Voilà les questions que se posent actuellement les archivistes, les bibliothécaires et les historiens universitaires. Le regard tourné vers l’avenir, ils travaillent à préserver les artefacts qui aideront à mettre en contexte et à expliquer notre situation actuelle dans toute sa singularité.

« Nous avons reçu du matériel provenant des enfants d’âge scolaire aux personnes âgées de l’ensemble de la région de Niagara », raconte David Sharron, responsable des archives et des collections spéciales à la bibliothèque de l’Université Brock. Son équipe s’appuie sur un modèle d’histoire vivante pour documenter le quotidien au temps de la COVID-19. Grâce à une plateforme en ligne libre d’accès, toute personne de la région qui le souhaite peut répondre à un bref questionnaire ou soumettre des photos, des essais et des œuvres d’art.

« Dans le cadre d’un projet d’histoire, une jeune fille a comparé la pandémie actuelle à celle de la grippe espagnole, en 1918. Elle a composé une magnifique chanson et s’est filmée en train de l’interpréter au ukulele. Elle a ajouté sa vidéo sur la plateforme, raconte M. Sharron. Il y a aussi un diplômé de l’Université Brock qui nous a fourni la correspondance électronique qu’il a entretenue durant les neuf premières semaines de la pandémie et où il expliquait chaque semaine comment sa femme et lui se sentaient. »

À l’instar de l’Université Brock, d’autres bibliothèques et services d’archives canadiens s’intéressent à l’ensemble de leur région, et pas seulement à leur établissement. À l’Université de la Saskatchewan, l’équipe d’historiens qui recueillait les archives sur la COVID-19 a rapidement constaté qu’il lui serait difficile de se limiter au milieu universitaire.

« Si on décide de ne discuter qu’avec des gens de l’université, doit-on inclure l’hôpital où ils sont si nombreux à être formés et à travailler? Et qu’en est-il de leurs conjoints, qui ont vu apparaître un bureau à domicile chez eux? », demande Erika Dyck, membre de l’équipe de direction du projet, professeure d’histoire et titulaire de la Chaire de recherche du Canada en histoire de la médecine.

Compte tenu de ces limites floues, l’équipe de l’Université de la Saskatchewan s’est concentrée sur les récits oraux et témoignages personnels, et les lacunes seront comblées par ses homologues des archives provinciales et municipales qui « dresseront le portrait de ce qui se passe au Cabinet et aux ordres supérieurs du gouvernement », explique Jim Clifford, professeur agrégé d’histoire environnementale qui fait aussi partie de l’équipe de direction du projet.

Du côté de l’Université Queen’s, les archivistes privilégient la démarche inverse. À l’aide d’un modèle de collecte Web passif, Jeremy Heil, archiviste responsable des dossiers numériques et confidentiels, se concentre exclusivement sur l’Université et la région de Kingston. Il surveille chaque jour un programme Web qui recueille de l’information sur un certain nombre de sites locaux du gouvernement, d’entreprises et de santé. L’équipe de l’Université Queen’s a décidé très tôt d’éviter les médias sociaux. Même si les Twitter et Facebook de ce monde regorgent de renseignements sur la vie au temps de la COVID-19, ils présentent certains défis éthiques.

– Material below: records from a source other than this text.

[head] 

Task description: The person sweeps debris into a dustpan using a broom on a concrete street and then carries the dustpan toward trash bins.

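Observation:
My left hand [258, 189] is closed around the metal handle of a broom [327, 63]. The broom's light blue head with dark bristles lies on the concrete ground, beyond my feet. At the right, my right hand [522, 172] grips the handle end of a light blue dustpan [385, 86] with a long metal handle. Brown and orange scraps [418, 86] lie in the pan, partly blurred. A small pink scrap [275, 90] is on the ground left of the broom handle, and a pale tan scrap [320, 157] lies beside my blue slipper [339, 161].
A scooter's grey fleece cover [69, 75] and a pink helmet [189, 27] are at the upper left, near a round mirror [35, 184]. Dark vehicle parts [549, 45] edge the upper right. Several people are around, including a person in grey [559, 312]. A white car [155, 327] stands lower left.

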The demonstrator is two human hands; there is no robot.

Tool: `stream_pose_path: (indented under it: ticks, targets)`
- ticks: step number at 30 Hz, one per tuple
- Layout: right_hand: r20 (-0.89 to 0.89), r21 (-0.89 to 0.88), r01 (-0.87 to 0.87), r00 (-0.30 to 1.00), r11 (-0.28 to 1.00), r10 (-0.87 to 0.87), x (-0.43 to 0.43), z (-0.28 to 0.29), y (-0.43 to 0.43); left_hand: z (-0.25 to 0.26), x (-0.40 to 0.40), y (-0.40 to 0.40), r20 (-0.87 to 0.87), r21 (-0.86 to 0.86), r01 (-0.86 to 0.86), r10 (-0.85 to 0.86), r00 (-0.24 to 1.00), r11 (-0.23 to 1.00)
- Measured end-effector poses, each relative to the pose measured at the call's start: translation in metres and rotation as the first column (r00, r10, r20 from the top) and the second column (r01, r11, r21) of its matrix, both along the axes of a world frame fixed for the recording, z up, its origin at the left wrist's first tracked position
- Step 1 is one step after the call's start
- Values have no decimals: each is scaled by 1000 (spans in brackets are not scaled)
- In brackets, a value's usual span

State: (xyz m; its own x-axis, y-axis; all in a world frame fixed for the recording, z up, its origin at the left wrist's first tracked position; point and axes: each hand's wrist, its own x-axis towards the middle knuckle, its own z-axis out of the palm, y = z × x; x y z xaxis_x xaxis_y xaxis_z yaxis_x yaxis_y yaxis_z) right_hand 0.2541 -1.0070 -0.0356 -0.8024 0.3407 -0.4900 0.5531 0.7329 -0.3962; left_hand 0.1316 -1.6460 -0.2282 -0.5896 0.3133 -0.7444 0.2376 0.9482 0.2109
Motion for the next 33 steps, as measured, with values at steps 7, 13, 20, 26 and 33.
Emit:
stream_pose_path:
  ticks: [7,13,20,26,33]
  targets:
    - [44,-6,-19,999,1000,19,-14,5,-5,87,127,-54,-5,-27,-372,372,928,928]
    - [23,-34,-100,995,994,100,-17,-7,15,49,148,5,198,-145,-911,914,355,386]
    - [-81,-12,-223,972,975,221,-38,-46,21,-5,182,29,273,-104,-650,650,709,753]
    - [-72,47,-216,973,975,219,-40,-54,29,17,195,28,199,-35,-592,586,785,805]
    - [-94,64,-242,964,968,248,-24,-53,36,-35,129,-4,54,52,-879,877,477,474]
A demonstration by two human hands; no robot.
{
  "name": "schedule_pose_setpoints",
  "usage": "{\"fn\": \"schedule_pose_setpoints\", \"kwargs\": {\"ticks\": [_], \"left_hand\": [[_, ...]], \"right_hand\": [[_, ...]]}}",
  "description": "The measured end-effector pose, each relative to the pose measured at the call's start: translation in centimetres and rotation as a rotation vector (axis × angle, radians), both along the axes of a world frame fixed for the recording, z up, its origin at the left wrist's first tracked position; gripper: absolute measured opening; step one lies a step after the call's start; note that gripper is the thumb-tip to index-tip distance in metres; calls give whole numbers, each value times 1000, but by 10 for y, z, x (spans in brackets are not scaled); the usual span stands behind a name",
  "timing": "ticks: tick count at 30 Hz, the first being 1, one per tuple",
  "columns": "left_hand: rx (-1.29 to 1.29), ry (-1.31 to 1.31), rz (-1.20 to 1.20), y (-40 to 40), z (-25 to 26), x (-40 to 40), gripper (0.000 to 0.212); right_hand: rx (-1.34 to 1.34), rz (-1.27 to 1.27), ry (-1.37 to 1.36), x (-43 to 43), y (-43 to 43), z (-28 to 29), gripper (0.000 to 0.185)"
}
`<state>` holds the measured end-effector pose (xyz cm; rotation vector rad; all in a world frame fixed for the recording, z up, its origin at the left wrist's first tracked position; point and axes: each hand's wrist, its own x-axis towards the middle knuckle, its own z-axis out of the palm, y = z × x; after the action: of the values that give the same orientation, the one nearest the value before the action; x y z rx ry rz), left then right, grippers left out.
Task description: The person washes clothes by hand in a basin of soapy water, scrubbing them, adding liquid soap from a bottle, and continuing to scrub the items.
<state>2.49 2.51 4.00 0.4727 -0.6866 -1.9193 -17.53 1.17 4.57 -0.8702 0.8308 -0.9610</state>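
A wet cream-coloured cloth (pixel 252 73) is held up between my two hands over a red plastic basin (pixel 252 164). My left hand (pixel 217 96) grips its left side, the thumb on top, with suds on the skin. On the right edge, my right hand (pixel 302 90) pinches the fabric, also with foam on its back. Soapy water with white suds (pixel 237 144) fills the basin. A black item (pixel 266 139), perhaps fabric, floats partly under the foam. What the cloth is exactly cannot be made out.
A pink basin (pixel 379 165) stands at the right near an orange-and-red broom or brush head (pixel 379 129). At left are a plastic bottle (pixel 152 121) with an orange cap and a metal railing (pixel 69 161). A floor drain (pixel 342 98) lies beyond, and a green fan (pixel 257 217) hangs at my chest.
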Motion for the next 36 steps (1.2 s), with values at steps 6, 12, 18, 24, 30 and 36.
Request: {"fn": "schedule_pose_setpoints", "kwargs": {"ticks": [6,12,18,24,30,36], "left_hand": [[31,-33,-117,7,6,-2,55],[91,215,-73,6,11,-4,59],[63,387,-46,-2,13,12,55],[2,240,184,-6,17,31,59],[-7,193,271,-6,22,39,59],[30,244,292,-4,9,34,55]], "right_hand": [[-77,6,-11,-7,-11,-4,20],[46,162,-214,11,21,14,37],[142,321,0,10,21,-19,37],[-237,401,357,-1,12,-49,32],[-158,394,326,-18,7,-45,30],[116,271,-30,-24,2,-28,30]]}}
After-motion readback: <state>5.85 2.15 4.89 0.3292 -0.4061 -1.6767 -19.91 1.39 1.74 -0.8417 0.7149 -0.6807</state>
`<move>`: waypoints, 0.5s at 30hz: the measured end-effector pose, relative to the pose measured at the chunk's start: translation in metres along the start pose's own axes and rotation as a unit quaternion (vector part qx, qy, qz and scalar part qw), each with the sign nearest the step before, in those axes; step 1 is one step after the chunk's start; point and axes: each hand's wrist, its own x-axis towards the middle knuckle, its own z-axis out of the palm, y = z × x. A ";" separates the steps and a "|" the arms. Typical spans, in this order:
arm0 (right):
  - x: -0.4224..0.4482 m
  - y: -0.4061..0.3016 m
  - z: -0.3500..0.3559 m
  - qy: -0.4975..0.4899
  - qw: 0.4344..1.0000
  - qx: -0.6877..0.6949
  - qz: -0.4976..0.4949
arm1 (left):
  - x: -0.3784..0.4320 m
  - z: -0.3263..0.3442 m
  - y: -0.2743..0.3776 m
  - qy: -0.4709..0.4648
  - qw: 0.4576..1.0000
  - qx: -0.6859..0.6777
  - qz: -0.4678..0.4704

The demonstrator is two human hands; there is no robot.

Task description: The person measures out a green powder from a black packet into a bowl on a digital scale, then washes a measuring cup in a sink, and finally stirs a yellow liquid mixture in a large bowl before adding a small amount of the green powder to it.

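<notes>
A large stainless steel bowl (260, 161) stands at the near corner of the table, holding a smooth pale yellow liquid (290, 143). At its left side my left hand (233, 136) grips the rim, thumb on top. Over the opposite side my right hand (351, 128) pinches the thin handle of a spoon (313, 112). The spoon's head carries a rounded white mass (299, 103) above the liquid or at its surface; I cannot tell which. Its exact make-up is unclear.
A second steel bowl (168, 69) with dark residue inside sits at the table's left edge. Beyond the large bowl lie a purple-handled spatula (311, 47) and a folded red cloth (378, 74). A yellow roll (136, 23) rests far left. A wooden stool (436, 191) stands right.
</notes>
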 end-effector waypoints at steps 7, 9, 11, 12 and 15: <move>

« Les échanges avec ces personnes nécessitent davantage d’efforts de notre part, car nous devons vérifier si elles souhaitent être associées au type d’information que nous recueillons. Et il faut aussi aborder la propriété du matériel », explique M. Heil. Même son de cloche du côté de l’Université de la Saskatchewan, qui a choisi de rester loin des réseaux sociaux pour le moment. « Les résidents de la Saskatchewan cèdent-ils leur droit à la vie privée lorsqu’ils publient sur une plateforme publique comme Facebook? C’est une zone grise qui reste à éclaircir », souligne M. Clifford.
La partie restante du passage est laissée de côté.